CSV file Graph element
nodes_people.csv (:Person)
nodes_resources.csv (:Resource)
nodes_grants.csv (:Grant)
nodes_publications.csv (:Publication)
nodes_outputs.csv (:Output)
edges_person_resource.csv (Person)-[:CONNECTED_TO_RESOURCE]->(Resource)
edges_person_grant.csv (Person)-[:PI_ON]->(Grant)
edges_grant_resource.csv (Grant)-[:SUPPORTS_RESOURCE]->(Resource)
edges_person_publication.csv (Person)-[:AUTHORED]->(Publication)
edges_publication_resource.csv (Publication)-[:DOCUMENTS_RESOURCE]->(Resource)
edges_person_output.csv (Person)-[:CREATED_OUTPUT]->(Output)
edges_output_resource.csv (Output)-[:OUTPUT_USES_RESOURCE]->(Resource)

Not yet exported to CSV: course links, equipment lines, facility–facility links (data/course_resource_links.yaml, resource_equipment.yaml, resource Markdown). Add nodes_courses.csv / edges_course_resource.csv in a future export_graph_tables.py extension before importing those relationship types.


4. Edge types excluded from default visualizations

Apply these filters in browser apps and default Cypher (WHERE clauses):

Pattern Reason
include_in_graph = 'false' Curated exclusion (weak evidence, UNI-001 anchors, courses)
resource_id = 'UNI-001' on any technical edge ORS administrative hub — not a collaboration node
relationship = 'grant_pi' AND resource_id = 'UNI-001' Must stay graph-excluded per person_link_rules.py
evidence_level IN ['excluded', 'topical', 'administrative'] Weak or narrative-only
evidence_level = 'affiliation' Unless user opts in to “show weak ties”
Broad administrator to non-operational resources Associate provost / ORS roles

Default viz profile: include_in_graph = 'true' AND evidence_level IN ['direct'] OR (direct + high confidence affiliation after manual review).


5. Suggested constraints

CREATE CONSTRAINT person_id IF NOT EXISTS FOR (p:Person) REQUIRE p.person_id IS UNIQUE;
CREATE CONSTRAINT resource_id IF NOT EXISTS FOR (r:Resource) REQUIRE r.resource_id IS UNIQUE;
CREATE CONSTRAINT grant_id IF NOT EXISTS FOR (g:Grant) REQUIRE g.grant_id IS UNIQUE;
CREATE CONSTRAINT publication_id IF NOT EXISTS FOR (p:Publication) REQUIRE p.publication_id IS UNIQUE;
CREATE CONSTRAINT output_id IF NOT EXISTS FOR (o:Output) REQUIRE o.output_id IS UNIQUE;

See graph_queries/neo4j_constraints.cypher for the full template.


6. Suggested indexes

Index Purpose
Person(person_id) Lookup, merge on import
Resource(resource_id), Resource(prefix) Unit filters
Grant(grant_id) Award lookup
Publication(publication_id), Output(output_id) Layer joins
Relationship include_in_graph Fast default subgraph
Relationship evidence_level Weak-edge audits

Relationship properties are indexed in Neo4j 5+ via relationship key syntax where supported; otherwise filter after MATCH with property predicates (templates use WHERE).

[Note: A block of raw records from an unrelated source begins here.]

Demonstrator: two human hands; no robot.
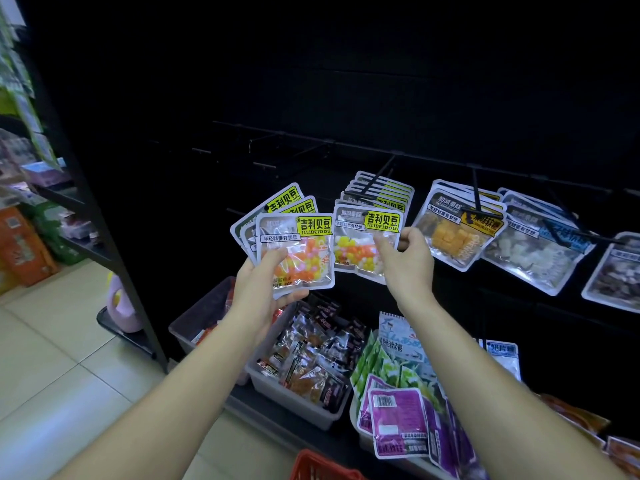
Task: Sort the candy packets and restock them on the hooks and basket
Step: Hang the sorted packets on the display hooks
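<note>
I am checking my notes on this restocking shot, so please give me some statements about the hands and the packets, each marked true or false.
1. The left hand holds several jelly bean packets fanned out. True.
2. The right hand is empty. False: its fingers grip one jelly bean packet in front of the hanging stack.
3. Packets of yellow cubes hang right of that stack. True.
4. The purple packets hang on a hook. False: they lie low down, below the hooks.
</note>
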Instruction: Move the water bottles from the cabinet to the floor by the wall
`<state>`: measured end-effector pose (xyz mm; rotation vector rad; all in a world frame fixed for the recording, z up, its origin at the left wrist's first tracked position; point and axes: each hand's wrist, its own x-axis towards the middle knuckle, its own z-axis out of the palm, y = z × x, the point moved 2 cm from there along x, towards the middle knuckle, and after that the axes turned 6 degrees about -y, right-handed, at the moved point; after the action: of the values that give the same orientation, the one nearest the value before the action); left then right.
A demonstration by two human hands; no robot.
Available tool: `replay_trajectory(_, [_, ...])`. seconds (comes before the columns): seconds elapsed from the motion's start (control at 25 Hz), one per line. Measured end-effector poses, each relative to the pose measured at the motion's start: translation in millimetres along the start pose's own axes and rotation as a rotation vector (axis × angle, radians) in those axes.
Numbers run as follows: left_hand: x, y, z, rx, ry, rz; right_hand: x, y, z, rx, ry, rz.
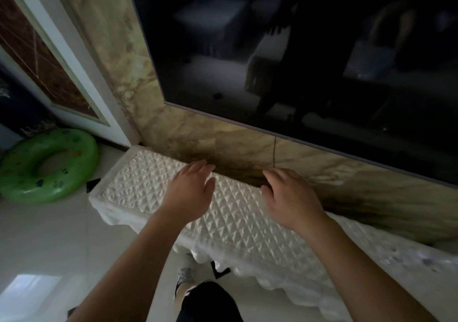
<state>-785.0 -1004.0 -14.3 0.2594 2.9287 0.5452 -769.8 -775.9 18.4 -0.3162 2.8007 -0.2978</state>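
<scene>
A low cabinet [138,182] with a white quilted cover runs along the marble wall under a big dark screen. No water bottle shows anywhere in the head view. My left hand [189,192] hovers over the left half of the cabinet top, fingers straight and slightly spread, holding nothing. My right hand [290,197] hangs over the top a little to the right, fingers relaxed and pointing at the wall, also empty. Both forearms reach in from the bottom of the view.
A green inflatable swim ring [49,165] lies on the pale tiled floor [49,242] left of the cabinet. The dark screen [297,56] hangs on the marble wall [223,145] above. A white door frame [81,83] stands at left. My leg and shoe [184,277] are below.
</scene>
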Motion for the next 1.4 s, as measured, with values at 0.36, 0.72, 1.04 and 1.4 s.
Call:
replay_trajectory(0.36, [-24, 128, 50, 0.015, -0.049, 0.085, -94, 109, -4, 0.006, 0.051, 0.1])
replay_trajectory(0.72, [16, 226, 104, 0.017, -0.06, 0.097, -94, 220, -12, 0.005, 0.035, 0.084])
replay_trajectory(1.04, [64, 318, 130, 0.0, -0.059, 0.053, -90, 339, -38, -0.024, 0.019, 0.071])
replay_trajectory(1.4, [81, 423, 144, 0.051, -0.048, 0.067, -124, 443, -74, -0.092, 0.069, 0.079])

7. Starter LOAD CSV import

Prerequisites:

  1. Run python3 scripts/refresh_all.py to refresh data/graph_exports/.
  2. Copy CSVs to Neo4j import/ directory or set file:/// URLs in neo4j_import.cypher.
  3. Run constraints first (neo4j_constraints.cypher).
  4. Run neo4j_import.cypher.

Import templates load all rows but set properties so queries can filter include_in_graph. Alternative: pre-filter CSVs in Python before import.

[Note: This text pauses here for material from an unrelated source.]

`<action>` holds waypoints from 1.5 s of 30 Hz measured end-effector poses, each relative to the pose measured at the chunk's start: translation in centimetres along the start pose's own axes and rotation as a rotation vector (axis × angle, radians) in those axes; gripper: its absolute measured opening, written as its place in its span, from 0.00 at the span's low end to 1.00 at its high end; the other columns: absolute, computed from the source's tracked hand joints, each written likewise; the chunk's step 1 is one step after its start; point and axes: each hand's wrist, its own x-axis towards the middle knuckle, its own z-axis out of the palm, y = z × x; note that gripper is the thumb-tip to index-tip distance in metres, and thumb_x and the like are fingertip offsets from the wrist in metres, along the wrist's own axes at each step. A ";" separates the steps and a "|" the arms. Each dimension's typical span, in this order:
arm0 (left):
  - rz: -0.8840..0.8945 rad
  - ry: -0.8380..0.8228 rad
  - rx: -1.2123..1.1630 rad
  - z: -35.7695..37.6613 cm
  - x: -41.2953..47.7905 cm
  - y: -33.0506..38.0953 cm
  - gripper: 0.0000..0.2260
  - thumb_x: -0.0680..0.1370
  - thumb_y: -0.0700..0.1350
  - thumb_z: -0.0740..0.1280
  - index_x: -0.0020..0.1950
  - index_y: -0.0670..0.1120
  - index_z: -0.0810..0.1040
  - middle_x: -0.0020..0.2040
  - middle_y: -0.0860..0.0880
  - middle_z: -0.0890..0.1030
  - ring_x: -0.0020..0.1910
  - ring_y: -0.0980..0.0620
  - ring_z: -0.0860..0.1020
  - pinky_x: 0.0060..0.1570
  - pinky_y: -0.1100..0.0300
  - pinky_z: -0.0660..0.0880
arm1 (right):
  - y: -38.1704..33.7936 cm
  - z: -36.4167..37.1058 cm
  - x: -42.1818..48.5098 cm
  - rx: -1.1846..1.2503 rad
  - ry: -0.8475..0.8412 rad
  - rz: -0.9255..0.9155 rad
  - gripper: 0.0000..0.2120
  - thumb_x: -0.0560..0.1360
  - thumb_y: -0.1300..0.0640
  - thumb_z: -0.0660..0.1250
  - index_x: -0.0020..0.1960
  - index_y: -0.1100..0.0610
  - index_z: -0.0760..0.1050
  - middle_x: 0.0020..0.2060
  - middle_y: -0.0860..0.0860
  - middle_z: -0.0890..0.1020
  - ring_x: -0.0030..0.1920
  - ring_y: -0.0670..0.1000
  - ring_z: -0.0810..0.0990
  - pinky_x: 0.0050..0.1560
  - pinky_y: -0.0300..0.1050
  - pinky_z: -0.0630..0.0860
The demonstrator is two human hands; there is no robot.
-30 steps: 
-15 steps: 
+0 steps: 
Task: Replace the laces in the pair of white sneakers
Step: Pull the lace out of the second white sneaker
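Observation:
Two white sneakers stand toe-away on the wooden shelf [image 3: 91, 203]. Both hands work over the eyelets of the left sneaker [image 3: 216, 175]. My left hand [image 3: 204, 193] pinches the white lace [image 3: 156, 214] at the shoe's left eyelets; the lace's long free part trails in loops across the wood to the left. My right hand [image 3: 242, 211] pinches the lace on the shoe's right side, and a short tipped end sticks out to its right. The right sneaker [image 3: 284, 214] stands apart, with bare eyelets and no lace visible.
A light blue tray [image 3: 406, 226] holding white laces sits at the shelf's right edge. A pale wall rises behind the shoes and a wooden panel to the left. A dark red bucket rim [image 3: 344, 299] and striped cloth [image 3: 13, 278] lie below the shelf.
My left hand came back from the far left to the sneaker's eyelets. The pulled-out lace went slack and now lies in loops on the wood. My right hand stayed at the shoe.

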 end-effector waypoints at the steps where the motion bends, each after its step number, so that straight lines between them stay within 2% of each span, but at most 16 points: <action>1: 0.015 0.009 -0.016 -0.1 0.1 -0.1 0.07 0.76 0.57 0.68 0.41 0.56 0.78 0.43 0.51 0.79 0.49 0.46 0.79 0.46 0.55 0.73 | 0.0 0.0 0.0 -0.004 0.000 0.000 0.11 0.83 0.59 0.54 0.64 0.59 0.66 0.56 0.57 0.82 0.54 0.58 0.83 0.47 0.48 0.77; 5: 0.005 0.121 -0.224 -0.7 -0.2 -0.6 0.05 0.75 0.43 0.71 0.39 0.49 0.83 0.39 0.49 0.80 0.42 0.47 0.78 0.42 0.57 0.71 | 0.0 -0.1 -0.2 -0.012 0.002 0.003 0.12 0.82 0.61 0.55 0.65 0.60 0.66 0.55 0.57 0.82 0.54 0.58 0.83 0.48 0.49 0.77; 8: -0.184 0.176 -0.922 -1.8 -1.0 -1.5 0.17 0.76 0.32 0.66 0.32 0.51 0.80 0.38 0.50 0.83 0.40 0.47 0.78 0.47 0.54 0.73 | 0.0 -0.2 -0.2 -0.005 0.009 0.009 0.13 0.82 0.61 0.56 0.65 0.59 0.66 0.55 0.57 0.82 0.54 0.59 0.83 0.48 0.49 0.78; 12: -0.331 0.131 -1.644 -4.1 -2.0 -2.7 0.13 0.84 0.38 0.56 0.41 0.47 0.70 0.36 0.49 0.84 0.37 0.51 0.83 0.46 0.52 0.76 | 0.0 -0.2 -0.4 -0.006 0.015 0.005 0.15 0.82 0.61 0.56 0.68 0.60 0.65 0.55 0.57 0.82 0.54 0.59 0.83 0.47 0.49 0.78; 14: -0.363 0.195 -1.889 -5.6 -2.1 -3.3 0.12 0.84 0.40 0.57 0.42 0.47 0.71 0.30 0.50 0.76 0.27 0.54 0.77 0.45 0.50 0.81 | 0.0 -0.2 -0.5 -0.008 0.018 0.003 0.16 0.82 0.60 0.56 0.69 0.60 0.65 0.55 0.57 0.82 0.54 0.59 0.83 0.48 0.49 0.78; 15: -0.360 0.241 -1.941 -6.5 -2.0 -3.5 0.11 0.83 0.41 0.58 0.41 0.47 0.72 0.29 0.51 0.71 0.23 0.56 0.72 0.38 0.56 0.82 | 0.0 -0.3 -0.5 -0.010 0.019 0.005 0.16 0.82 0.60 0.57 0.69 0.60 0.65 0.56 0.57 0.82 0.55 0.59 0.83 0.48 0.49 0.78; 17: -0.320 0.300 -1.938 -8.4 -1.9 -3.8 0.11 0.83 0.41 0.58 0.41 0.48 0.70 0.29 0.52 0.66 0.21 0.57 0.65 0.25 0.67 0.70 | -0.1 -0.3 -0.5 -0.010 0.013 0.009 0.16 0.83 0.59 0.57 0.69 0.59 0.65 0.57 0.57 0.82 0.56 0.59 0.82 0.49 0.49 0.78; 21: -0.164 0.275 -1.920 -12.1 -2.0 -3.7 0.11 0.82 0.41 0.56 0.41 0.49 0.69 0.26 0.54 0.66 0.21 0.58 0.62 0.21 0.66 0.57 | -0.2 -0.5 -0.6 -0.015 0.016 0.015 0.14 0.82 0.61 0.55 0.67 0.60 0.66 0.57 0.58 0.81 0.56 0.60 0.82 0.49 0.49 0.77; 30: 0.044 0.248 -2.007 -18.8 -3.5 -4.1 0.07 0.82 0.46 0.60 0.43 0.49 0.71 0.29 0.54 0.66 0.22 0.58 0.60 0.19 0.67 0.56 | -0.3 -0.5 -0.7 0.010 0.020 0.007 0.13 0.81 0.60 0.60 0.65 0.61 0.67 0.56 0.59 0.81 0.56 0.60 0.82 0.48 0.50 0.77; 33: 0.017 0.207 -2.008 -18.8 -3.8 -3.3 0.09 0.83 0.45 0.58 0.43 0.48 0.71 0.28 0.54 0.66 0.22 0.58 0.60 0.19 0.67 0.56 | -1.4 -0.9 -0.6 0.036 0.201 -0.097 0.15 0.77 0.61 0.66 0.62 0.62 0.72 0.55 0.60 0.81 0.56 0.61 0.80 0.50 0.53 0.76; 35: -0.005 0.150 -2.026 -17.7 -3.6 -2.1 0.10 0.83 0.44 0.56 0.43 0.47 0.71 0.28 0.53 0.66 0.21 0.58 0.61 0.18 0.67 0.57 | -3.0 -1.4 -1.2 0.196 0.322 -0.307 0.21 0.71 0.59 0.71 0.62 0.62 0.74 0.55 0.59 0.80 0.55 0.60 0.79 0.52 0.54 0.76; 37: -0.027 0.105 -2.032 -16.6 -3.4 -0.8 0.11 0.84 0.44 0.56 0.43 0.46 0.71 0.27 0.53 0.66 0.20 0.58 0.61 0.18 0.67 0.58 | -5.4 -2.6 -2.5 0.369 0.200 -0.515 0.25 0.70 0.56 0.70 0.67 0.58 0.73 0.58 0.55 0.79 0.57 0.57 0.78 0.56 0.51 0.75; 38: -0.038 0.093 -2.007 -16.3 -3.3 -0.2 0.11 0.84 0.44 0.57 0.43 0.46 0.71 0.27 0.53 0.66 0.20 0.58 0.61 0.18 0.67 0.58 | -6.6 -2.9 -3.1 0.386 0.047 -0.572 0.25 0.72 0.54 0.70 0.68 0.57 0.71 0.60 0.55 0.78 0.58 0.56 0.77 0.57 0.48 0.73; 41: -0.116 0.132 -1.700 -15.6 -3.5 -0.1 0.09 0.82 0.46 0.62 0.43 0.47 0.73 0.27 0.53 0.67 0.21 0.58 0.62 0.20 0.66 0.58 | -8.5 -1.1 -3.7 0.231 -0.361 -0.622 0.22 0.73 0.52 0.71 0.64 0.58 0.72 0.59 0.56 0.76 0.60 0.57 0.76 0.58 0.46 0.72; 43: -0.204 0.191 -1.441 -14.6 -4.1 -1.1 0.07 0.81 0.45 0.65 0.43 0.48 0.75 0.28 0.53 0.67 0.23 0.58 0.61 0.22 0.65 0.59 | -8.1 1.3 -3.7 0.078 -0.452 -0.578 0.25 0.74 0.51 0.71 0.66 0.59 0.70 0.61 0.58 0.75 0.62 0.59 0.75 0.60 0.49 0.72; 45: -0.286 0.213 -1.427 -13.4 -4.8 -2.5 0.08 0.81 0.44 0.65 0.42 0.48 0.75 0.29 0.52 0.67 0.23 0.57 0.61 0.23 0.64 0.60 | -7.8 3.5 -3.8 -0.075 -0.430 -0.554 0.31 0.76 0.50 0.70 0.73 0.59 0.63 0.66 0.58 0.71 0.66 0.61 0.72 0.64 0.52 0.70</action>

8. Starter analysis queries

Included in graph_queries/analysis_queries.cypher:

  • Top resource hubs excluding UNI-001
  • People connected to multiple resource prefixes (cross-unit)
  • Grants linking people and resources (2-hop)
  • Publications/resources with strong evidence
  • Outputs/resources with strong evidence
  • Resources with equipment but no people (requires equipment export or external join)
  • People with grants but no publications or outputs
  • Resources with courses but no people (phase 2)
  • Cross-unit bridges
  • Weak-edge audit
  • False-hub audit (UNI-001, high-degree administrative)

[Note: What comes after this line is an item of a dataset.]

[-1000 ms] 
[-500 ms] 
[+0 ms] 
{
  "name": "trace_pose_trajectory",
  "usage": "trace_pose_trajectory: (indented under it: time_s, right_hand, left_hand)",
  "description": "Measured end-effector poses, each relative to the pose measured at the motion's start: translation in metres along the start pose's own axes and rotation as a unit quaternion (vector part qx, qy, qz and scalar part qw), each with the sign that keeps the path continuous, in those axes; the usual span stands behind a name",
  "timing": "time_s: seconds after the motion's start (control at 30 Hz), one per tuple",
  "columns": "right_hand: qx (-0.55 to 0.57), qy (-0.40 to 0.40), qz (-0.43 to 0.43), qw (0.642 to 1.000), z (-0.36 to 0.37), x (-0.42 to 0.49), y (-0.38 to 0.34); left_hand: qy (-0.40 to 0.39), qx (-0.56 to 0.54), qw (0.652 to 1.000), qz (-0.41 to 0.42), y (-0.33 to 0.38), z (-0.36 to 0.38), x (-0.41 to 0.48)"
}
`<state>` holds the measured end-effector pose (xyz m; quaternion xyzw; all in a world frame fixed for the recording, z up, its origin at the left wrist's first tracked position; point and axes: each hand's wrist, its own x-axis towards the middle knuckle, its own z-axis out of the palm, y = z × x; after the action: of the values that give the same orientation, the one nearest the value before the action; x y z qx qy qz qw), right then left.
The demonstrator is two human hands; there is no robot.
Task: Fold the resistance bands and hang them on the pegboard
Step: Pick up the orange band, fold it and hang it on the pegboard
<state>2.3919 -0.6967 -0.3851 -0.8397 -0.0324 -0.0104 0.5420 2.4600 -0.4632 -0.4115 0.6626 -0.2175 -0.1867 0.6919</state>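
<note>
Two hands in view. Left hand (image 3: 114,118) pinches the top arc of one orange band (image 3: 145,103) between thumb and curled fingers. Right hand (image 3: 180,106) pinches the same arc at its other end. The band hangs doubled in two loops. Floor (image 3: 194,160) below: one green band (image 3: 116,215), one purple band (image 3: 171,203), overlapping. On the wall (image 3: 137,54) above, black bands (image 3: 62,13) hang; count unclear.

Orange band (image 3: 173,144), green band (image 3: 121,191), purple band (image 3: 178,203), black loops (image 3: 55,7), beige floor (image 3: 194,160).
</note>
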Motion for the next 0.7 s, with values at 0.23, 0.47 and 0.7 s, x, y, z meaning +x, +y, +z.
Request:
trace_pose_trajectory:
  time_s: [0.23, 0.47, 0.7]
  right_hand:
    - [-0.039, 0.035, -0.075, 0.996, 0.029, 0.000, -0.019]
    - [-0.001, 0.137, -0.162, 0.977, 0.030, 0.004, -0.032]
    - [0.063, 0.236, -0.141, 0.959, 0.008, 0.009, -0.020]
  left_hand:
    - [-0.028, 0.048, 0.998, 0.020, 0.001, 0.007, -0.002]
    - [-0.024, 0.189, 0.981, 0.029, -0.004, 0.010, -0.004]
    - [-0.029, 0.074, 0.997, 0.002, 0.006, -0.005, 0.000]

9. Validation after import

Compare Neo4j counts to full-refresh-report.md:

Metric Expected (2026-06-01 baseline)
Person nodes 115
Resource nodes 78
Grant nodes 33
Publication nodes 34
Output nodes 18
CONNECTED_TO_RESOURCE (include_in_graph=true) 174
PI_ON (graph) 33
SUPPORTS_RESOURCE (graph) 9

Mismatch indicates stale CSVs or import filter errors—not necessarily wrong YAML.


10. Security

  • Do not load local-only grant PDFs into Neo4j without access controls.
  • Graph DB with internal evidence should not be exposed on the public MkDocs site.
  • Align with ragmap-and-graph-analysis-plan.md §7.